> Your task
Please write out, exactly as given, every line of the entries below up to and including the line with "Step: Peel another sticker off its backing".

#### Data provided ####

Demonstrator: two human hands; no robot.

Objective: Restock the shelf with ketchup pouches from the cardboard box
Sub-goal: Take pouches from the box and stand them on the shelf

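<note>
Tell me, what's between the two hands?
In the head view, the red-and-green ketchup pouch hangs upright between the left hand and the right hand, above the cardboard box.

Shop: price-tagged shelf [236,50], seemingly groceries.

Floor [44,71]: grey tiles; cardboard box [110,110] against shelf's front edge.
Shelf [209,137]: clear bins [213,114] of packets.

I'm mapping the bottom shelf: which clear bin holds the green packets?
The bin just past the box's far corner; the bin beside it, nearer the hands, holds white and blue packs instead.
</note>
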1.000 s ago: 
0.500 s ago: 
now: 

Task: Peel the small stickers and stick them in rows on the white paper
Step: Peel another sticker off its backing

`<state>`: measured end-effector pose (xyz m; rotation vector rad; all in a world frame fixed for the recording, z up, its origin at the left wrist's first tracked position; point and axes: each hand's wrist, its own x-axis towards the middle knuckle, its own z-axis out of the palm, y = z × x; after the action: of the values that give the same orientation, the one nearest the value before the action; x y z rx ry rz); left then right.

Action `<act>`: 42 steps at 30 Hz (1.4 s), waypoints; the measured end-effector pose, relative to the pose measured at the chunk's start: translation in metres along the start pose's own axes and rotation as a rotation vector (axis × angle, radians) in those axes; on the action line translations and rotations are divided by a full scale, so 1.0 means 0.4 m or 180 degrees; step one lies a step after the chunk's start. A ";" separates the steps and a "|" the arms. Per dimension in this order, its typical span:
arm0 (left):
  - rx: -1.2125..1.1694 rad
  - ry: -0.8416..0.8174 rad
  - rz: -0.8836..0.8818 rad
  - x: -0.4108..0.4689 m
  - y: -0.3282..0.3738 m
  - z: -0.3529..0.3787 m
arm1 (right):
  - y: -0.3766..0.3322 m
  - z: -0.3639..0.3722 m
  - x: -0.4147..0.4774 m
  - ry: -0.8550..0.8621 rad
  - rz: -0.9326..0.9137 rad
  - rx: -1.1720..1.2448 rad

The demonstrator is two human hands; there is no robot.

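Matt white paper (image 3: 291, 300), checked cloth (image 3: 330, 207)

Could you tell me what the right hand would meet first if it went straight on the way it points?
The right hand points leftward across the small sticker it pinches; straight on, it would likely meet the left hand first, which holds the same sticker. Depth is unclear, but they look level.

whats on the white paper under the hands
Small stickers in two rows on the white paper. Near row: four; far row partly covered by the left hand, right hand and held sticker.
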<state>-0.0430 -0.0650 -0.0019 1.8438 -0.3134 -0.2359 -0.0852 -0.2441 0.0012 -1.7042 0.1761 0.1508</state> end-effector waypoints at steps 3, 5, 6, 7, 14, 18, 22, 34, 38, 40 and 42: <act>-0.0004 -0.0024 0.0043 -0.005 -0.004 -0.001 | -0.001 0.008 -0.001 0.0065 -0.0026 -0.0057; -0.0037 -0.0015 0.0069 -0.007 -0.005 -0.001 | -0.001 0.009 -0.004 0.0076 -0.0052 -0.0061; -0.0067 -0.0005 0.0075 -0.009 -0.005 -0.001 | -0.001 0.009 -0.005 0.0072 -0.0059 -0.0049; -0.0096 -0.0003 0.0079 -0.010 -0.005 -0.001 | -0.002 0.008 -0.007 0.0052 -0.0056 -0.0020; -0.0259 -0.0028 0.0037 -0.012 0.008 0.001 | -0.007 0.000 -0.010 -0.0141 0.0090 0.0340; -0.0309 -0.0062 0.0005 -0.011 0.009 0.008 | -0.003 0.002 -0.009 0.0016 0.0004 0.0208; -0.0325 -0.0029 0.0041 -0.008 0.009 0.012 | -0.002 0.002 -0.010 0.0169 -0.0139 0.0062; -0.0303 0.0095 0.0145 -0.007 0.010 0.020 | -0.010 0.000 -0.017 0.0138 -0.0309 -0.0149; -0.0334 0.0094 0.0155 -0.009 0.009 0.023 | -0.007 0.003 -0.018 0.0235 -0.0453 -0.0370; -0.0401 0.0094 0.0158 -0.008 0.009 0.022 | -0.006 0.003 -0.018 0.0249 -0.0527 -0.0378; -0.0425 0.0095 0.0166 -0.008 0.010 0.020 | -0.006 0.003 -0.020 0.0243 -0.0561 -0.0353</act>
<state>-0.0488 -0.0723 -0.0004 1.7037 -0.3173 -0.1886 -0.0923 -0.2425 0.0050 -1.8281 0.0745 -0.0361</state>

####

> Exercise solution
Demonstrator: two human hands; no robot.

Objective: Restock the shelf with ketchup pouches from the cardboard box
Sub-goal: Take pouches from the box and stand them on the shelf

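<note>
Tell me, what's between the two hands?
In the head view, the red-and-green ketchup pouch hangs upright between the left hand and the right hand, above the cardboard box.

Shop: price-tagged shelf [236,50], seemingly groceries.

Floor [44,71]: grey tiles; cardboard box [110,110] against shelf's front edge.
Shelf [209,137]: clear bins [213,114] of packets.

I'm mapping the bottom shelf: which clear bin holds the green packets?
The bin just past the box's far corner; the bin beside it, nearer the hands, holds white and blue packs instead.
</note>
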1.000 s ago: 
0.500 s ago: 
now: 

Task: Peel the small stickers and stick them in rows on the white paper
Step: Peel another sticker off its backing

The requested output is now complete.